> [TASK ITEM]:
Begin at the top of the following data. Copy each line exactly until you have copied the line containing "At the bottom".
** Opening RECORDS PROVIDED block **
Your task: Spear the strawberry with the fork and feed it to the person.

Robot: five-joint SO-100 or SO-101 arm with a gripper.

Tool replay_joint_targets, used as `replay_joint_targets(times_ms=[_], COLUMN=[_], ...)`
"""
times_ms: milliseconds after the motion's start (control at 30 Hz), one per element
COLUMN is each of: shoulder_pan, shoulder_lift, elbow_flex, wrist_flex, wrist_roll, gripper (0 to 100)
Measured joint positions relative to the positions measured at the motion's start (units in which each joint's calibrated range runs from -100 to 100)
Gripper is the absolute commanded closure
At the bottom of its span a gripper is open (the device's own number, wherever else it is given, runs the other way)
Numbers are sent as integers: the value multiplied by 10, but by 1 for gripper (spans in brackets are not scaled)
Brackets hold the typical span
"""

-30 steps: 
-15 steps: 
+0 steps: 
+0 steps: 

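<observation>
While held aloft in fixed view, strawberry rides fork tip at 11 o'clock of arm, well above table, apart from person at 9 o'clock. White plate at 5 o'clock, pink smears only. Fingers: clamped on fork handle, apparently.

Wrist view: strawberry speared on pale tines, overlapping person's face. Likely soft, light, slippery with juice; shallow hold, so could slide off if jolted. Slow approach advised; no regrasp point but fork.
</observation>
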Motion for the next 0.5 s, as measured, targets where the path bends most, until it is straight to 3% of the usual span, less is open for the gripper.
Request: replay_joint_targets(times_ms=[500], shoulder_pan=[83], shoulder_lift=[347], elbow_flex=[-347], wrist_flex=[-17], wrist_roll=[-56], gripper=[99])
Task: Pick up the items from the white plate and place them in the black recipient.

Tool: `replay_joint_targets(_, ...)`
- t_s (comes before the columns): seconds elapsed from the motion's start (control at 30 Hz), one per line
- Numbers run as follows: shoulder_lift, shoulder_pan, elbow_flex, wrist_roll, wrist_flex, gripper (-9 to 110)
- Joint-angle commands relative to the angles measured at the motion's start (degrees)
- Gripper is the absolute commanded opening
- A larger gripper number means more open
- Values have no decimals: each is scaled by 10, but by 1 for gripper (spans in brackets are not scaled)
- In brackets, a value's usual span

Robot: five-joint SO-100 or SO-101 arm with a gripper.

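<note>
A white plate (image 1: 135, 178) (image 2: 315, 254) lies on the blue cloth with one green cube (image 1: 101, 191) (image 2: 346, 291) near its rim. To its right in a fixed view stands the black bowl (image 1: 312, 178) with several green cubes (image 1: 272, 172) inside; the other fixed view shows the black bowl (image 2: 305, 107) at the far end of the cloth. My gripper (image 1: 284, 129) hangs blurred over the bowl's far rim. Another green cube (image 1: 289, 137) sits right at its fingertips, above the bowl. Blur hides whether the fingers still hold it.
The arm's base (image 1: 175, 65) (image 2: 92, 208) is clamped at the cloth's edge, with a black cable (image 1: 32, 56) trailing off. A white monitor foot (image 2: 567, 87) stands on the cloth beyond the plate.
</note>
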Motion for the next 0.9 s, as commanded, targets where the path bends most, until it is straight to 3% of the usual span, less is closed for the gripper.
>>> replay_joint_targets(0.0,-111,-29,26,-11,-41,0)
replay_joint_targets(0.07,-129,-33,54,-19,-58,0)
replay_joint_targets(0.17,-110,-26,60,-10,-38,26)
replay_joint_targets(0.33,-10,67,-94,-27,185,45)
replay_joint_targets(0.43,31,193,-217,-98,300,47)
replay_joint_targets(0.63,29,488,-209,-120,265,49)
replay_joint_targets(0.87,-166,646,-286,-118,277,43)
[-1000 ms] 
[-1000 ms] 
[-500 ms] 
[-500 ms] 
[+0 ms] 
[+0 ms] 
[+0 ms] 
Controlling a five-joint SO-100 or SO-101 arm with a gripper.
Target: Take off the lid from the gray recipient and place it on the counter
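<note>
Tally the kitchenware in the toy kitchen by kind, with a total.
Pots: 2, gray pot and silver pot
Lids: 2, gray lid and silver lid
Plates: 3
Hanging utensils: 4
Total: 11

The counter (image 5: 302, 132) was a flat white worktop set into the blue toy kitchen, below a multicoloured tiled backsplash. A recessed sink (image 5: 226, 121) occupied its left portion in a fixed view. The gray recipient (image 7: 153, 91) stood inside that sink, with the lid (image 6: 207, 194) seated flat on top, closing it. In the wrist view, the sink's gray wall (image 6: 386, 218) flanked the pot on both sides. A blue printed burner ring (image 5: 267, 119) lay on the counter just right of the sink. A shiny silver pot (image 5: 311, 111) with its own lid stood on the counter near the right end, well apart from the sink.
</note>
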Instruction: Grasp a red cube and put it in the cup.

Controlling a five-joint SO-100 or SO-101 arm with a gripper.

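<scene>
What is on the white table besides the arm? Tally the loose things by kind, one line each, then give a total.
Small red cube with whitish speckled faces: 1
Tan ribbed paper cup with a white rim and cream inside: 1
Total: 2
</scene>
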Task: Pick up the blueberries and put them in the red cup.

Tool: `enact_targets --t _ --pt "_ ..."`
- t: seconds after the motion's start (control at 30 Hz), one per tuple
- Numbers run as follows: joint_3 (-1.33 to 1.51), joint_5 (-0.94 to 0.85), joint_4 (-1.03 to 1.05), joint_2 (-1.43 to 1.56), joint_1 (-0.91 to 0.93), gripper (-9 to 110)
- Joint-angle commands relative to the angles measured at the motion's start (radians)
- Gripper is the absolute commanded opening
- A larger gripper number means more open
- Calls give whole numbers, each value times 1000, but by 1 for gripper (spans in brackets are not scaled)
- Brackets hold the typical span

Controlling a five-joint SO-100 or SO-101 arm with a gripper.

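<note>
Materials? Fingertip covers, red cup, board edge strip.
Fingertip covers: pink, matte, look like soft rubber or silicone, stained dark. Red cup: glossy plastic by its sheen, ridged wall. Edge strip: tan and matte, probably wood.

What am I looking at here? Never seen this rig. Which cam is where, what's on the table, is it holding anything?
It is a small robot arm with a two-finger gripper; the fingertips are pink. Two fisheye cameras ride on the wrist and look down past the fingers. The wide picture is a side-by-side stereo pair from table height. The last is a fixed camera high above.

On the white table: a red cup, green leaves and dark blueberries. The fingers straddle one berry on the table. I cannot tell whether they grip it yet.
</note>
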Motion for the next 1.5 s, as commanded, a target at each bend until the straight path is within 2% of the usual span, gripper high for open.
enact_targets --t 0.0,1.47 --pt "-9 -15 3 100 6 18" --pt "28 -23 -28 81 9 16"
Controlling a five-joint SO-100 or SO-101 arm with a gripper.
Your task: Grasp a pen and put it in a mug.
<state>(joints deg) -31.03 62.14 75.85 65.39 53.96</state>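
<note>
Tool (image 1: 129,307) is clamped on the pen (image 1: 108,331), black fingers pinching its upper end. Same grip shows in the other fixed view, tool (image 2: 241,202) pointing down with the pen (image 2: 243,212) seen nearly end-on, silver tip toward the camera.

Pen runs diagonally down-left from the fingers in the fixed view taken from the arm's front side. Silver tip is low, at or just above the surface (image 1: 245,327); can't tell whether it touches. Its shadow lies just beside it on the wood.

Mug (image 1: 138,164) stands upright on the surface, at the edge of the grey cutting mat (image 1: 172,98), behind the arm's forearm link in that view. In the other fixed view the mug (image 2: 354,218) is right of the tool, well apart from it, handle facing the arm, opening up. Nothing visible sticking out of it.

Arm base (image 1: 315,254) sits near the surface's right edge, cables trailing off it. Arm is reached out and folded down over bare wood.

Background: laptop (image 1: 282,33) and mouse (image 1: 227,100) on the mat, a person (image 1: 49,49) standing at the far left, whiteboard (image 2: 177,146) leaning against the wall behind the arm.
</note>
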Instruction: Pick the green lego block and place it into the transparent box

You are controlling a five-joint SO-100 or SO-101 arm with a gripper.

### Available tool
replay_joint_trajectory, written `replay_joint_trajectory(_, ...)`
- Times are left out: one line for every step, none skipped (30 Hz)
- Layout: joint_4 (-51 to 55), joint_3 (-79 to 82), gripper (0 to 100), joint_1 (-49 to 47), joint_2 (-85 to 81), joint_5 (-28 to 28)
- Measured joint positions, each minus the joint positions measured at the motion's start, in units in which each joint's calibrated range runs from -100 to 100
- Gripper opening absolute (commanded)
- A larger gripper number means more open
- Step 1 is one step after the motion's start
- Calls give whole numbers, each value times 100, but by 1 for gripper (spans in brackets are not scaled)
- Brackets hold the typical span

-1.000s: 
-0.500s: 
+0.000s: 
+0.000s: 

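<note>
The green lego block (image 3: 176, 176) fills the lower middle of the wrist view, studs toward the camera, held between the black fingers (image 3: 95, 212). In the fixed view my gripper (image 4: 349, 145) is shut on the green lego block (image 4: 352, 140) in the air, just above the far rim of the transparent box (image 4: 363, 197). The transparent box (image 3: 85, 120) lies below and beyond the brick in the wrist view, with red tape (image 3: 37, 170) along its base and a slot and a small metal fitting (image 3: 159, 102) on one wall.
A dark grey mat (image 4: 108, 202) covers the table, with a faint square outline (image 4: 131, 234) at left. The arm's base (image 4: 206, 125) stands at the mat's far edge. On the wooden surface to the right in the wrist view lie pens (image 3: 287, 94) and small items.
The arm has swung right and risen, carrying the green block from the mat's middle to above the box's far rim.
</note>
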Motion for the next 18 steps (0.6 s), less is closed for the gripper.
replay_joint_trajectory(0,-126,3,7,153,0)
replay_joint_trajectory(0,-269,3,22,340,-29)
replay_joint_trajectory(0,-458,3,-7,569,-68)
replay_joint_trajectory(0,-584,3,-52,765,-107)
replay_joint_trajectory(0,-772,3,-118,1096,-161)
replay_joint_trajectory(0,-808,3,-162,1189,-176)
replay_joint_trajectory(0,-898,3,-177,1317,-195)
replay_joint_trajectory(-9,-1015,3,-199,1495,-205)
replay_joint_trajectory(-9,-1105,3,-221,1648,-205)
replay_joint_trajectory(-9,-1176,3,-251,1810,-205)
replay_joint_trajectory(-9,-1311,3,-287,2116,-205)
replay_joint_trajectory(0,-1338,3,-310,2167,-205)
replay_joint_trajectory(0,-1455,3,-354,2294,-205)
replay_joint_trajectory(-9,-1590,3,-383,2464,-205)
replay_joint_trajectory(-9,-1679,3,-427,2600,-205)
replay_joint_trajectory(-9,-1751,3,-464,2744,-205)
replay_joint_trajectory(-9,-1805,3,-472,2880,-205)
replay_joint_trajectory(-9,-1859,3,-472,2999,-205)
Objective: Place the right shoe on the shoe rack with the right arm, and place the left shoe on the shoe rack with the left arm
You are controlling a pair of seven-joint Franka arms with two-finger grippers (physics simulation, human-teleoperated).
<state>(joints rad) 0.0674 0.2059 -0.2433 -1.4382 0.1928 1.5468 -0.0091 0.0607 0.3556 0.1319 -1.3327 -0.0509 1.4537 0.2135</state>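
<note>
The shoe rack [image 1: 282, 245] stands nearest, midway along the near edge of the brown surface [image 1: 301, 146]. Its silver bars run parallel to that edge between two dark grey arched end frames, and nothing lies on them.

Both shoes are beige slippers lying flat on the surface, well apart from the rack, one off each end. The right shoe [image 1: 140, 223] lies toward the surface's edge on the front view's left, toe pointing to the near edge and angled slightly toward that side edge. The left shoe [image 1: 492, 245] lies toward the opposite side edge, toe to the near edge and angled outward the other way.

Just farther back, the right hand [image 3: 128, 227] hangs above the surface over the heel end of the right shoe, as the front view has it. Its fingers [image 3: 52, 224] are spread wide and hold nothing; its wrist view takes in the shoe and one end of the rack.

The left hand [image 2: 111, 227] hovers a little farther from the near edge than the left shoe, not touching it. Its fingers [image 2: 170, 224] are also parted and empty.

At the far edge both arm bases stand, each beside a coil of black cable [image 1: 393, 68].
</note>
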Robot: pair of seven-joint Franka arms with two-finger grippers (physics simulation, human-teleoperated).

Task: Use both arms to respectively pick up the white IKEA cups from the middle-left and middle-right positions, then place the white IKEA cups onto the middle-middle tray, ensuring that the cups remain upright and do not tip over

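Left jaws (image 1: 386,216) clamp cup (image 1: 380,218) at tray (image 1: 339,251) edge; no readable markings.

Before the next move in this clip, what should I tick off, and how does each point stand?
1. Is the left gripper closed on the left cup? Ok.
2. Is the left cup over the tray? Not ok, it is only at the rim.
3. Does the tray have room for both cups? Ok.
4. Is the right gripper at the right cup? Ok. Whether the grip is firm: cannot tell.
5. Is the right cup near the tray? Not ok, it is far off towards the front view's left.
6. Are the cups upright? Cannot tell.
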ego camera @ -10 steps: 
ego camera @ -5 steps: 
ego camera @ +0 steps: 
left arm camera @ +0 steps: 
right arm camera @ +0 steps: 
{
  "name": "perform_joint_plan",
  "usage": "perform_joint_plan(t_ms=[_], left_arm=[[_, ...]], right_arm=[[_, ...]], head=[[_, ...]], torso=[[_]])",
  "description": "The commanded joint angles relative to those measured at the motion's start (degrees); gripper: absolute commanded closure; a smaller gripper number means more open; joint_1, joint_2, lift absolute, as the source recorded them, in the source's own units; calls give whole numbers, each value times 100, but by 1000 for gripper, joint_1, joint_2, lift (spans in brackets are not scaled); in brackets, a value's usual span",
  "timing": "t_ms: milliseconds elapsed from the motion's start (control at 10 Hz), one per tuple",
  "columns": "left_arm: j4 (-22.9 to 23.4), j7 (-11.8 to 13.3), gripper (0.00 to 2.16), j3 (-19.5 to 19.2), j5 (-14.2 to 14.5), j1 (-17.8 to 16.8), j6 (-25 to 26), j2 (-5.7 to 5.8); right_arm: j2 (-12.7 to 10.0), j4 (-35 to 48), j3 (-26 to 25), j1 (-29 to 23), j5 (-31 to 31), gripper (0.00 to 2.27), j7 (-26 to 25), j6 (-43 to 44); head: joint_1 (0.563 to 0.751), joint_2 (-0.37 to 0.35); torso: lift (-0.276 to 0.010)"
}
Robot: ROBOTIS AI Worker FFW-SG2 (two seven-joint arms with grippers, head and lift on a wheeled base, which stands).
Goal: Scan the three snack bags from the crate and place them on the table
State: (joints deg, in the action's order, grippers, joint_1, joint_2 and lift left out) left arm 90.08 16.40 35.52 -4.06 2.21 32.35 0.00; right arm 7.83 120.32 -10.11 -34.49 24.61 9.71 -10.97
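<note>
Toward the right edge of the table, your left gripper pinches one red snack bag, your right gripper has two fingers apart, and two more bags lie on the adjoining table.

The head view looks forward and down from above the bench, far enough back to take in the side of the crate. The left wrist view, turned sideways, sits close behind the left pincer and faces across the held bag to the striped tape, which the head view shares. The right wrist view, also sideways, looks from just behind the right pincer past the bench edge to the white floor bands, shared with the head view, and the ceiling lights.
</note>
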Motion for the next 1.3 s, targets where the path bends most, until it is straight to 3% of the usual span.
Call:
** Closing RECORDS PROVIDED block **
> [TASK OUTPUT]:
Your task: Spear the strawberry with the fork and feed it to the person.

Robot: five-joint SO-100 or SO-101 arm with a gripper.

Tool replay_joint_targets, used as `replay_joint_targets(times_ms=[_], COLUMN=[_], ...)`
"""
times_ms: milliseconds after the motion's start (control at 30 Hz), one per element
COLUMN is each of: shoulder_pan, shoulder_lift, elbow_flex, wrist_flex, wrist_roll, gripper (0 to 100)
Measured joint positions relative to the positions measured at the motion's start (units in which each joint's calibrated range runs from -100 to 100)
Gripper is the absolute commanded closure
At the bottom of its span a gripper is open (the device's own number, wherever else it is given, runs the other way)

No further output is required.